On Monday, the National Bureau of Economic Research, a private research group considered the official arbiter of recessions, said the U.S. economy entered recession in December 2007. Economists said it will likely stay there through the middle of 2009.

In London, British Prime Minister Gordon Brown, in a legislative program set out in the traditional speech to parliament by Queen Elizabeth, said he would focus on easing the pain of the looming recession with laws to protect savers and prevent banks suffering funding crises.

Britain plans to give the Bank of England powers to step in as soon as a bank begins to show signs of financial trouble.

"The strength of the financial sector is vital to the future vibrancy of the economy," the Queen said in the speech.

SERVICES SLUMP, RATE CUTS ON TAP

Both the Bank of England and the European Central Bank are under pressure to reduce interest rates sharply this week after surveys showing the UK and euro-zone service sectors fell deeper into recession in November than first thought.

The Markit Eurozone Purchasing Managers Index for services companies, which covers banks to bars in the euro zone, plunged to 42.5 in November from October's 45.8 level, the lowest in the survey's 10-year history.

"There is ample room for the ECB to cut rates. We think 75 basis points will be the compromise, but we would not rule out a cut by 100 basis points," said Juergen Michels at Citigroup.

The equivalent survey for Britain showed its dominant services sector shrank in November at its fastest pace since the series began in 1996, boosting expectations the Bank of England will slash interest rates by a full point on Thursday.

The U.S. Institute of Supply Managers reported its non-manufacturing index fell to a record low of 37.3 in November from 44.4 the prior month. A level below 50 indicates contraction and all major components of the index were the lowest since the survey started in the mid-1990s.

The Bank of Thailand slashed its main interest rate for the first time in 16 months to help an economy hit by the global crisis and political unrest. It cut 100 basis points, the biggest reduction in eight years, to 2.75 percent.

Australia cut rates on Tuesday while the euro zone, Britain, Sweden and New Zealand will make decisions on Thursday.

The Federal Reserve, which is expected to cut U.S. rates again later this month, will release its closely watched Beige Book of economic conditions later in the day.

Financial markets rose, with U.S benchmark S&P 500 rising more than 1 percent led by defensive shares such as Coca-Cola, while the FTSEurofirst 300 index of top European shares was flat.

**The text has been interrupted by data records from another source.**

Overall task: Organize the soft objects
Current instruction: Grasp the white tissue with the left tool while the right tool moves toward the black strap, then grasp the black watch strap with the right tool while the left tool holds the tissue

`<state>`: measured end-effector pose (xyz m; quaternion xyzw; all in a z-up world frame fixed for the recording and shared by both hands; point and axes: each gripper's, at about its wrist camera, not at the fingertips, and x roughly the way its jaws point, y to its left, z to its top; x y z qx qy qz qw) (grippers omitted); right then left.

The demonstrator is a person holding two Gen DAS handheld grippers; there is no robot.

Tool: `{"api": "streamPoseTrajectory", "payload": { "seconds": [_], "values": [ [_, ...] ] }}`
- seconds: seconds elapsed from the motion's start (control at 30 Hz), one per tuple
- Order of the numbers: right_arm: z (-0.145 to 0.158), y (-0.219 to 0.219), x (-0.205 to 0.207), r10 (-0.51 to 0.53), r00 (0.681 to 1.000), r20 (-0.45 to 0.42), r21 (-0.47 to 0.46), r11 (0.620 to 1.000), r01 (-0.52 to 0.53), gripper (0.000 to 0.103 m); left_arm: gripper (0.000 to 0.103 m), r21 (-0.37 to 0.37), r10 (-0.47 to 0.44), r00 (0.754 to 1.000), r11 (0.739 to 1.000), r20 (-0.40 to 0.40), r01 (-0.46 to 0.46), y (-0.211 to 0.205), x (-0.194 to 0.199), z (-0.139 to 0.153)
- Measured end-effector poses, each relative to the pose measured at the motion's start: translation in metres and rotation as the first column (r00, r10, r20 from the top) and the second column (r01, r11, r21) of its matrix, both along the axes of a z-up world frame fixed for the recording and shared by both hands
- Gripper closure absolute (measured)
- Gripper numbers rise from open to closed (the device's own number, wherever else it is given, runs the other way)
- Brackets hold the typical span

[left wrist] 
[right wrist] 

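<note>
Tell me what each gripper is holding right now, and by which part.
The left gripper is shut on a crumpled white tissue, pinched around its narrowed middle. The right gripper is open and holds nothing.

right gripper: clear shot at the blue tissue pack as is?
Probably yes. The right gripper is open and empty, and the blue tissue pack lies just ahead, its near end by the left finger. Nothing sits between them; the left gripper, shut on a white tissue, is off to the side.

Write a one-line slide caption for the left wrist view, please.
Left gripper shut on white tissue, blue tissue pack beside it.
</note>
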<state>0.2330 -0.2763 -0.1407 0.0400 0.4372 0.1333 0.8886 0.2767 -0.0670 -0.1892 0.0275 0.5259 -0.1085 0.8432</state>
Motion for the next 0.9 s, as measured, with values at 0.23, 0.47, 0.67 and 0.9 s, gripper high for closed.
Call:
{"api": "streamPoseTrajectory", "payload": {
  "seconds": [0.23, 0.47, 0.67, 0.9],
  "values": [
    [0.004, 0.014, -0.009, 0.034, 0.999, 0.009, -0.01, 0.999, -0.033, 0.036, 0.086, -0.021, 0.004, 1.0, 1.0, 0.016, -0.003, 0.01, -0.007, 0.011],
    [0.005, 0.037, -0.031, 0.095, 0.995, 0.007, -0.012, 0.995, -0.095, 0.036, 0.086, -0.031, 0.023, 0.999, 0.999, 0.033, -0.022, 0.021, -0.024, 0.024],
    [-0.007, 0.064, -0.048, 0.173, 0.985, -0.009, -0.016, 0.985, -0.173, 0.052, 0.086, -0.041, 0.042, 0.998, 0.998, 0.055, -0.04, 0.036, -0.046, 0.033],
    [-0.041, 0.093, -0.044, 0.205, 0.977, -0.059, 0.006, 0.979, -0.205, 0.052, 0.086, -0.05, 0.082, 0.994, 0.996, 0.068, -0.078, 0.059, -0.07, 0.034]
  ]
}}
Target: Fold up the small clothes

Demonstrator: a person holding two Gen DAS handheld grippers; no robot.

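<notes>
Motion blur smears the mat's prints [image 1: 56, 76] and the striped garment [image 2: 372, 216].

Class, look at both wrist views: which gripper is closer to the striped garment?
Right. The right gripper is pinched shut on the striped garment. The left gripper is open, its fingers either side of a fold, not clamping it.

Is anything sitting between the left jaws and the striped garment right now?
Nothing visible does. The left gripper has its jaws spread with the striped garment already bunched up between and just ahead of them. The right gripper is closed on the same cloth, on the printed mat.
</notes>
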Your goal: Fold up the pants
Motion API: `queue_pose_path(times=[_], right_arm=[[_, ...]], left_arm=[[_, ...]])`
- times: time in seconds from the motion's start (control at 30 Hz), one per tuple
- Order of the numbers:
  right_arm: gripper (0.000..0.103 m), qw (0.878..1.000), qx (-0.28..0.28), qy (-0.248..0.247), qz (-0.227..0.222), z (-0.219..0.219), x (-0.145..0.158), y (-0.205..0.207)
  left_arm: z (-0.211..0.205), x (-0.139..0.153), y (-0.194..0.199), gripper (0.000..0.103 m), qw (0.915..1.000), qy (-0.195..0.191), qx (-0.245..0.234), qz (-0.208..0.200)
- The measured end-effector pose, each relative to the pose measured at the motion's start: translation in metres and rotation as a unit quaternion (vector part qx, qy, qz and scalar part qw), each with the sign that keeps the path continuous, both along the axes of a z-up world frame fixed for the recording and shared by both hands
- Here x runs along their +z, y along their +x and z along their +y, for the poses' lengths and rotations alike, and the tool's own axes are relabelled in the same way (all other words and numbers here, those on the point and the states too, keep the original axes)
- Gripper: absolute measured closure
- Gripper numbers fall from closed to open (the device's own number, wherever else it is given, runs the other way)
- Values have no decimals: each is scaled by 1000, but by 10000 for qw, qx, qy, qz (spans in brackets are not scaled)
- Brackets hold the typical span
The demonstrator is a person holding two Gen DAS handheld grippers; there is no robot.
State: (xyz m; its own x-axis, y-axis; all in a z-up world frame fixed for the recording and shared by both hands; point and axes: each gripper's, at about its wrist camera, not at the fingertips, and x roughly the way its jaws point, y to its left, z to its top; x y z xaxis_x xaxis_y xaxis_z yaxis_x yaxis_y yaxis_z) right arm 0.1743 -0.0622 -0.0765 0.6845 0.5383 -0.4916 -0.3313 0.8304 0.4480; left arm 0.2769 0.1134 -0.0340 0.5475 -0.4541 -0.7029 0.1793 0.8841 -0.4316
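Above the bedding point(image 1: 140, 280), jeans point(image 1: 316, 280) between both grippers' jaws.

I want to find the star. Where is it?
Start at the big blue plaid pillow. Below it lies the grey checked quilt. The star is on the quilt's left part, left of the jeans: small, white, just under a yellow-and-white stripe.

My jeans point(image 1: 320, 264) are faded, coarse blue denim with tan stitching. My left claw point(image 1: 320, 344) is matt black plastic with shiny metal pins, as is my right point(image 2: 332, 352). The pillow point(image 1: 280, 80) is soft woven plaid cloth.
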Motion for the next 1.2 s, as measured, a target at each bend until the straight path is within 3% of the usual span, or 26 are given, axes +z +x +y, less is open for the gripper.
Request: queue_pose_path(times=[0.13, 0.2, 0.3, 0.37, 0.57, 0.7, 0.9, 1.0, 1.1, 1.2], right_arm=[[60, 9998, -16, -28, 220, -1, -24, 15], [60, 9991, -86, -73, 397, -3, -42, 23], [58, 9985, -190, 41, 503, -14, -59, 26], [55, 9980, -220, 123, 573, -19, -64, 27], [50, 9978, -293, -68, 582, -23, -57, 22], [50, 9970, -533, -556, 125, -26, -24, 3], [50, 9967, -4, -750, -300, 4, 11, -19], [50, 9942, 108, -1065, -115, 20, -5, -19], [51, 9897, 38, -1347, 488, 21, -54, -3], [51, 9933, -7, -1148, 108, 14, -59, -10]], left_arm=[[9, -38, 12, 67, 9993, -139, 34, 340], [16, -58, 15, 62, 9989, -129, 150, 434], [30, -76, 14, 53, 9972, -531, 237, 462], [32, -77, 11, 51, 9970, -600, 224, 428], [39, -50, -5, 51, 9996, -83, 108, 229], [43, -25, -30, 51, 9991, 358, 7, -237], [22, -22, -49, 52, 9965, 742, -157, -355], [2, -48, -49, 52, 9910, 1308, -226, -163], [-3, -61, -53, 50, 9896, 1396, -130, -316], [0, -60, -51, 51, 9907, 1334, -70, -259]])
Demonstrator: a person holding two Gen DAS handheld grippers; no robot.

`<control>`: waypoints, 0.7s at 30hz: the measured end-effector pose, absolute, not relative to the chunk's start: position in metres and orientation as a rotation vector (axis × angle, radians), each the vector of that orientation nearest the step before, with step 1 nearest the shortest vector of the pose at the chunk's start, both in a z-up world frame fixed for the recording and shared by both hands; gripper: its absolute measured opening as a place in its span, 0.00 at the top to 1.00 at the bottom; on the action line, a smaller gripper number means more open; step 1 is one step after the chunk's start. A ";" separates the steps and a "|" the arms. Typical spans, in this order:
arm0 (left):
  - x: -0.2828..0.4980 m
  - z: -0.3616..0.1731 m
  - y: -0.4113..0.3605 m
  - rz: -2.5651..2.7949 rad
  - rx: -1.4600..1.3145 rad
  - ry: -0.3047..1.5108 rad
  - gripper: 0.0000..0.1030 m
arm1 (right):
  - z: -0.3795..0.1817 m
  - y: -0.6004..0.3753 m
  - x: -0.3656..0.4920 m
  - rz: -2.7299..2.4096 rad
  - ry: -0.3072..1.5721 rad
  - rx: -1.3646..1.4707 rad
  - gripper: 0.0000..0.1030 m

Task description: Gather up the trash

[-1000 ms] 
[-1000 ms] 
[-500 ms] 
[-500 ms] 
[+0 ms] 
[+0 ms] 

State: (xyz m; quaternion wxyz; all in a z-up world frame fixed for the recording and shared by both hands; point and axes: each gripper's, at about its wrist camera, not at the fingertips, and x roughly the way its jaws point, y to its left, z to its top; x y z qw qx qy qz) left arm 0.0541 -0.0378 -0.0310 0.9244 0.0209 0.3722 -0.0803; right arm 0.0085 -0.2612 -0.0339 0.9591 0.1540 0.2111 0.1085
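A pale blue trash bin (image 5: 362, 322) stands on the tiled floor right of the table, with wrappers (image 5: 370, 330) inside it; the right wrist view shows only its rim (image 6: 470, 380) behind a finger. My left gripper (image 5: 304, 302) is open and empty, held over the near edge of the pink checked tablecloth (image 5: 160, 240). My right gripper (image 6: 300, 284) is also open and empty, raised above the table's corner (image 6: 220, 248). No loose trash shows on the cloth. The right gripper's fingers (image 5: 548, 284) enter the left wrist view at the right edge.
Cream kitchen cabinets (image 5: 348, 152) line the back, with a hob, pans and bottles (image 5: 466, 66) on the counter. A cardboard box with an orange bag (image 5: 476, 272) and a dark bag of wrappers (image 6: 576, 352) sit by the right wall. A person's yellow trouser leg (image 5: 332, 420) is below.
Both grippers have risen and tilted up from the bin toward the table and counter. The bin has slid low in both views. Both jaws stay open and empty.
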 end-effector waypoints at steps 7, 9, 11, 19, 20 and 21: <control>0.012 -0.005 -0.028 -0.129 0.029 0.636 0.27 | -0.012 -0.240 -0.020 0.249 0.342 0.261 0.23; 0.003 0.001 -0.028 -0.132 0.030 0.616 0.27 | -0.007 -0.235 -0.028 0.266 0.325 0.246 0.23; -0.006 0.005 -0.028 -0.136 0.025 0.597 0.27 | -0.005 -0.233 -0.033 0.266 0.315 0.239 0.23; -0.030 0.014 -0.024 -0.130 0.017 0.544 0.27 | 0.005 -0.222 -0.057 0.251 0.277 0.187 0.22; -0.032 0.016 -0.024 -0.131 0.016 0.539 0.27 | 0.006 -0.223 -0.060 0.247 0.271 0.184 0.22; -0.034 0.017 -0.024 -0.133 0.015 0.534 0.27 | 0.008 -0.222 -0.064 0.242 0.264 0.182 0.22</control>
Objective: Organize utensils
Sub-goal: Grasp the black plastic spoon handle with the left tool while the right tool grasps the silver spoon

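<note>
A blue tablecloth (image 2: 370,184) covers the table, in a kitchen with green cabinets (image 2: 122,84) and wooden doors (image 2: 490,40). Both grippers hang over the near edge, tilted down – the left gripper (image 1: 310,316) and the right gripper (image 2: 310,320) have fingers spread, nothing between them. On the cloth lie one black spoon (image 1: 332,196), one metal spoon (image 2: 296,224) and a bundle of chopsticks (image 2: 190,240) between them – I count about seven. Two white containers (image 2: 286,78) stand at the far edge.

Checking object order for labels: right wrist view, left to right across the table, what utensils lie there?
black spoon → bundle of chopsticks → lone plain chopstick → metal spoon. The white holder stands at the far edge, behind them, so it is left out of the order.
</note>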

CHINA COOL ON AID, US AUTO SECTOR IN FOCUS

The Wall Street Journal reported U.S. Treasury Secretary Henry Paulson might approach Congress next week to ask for the second half of a $700 billion bank rescue package.

Paulson was on his way to Beijing to talk to Chinese officials. He may not receive big promises of further investment, especially from China's sovereign wealth fund.

The chairman of China Investment Corp said the sovereign wealth fund was "not brave enough" to invest in foreign financial firms and lacked confidence in the shifting U.S. financial regulatory terrain.

"It's changing every week. How can I be confident?," CIC chairman Lou Jiwei said in Hong Kong.

The Chinese government said it would make use of required reserves as well as interest rates and the exchange rate to ensure ample liquidity in the country's banking system.

The Chinese State Council also approved measures aimed at stabilizing the battered domestic stock market, boosting bond issuance and increasing the supply of credit.

Elsewhere, U.S automakers prepared to plead the case to Congress that they had a viable future. Ford Motor Co wants a $9 billion credit line. General Motors Corp asked the U.S. government to save it from failure by extending $12 billion in loans and another $6 billion in a credit line.

U.S. politicians worry that without government aid, the companies could collapse and millions of jobs would be lost.

In Seoul, the Bank of Korea discussed buying more bonds off banks hard hit by the credit crunch and easing rules on how much cash they must keep in reserve.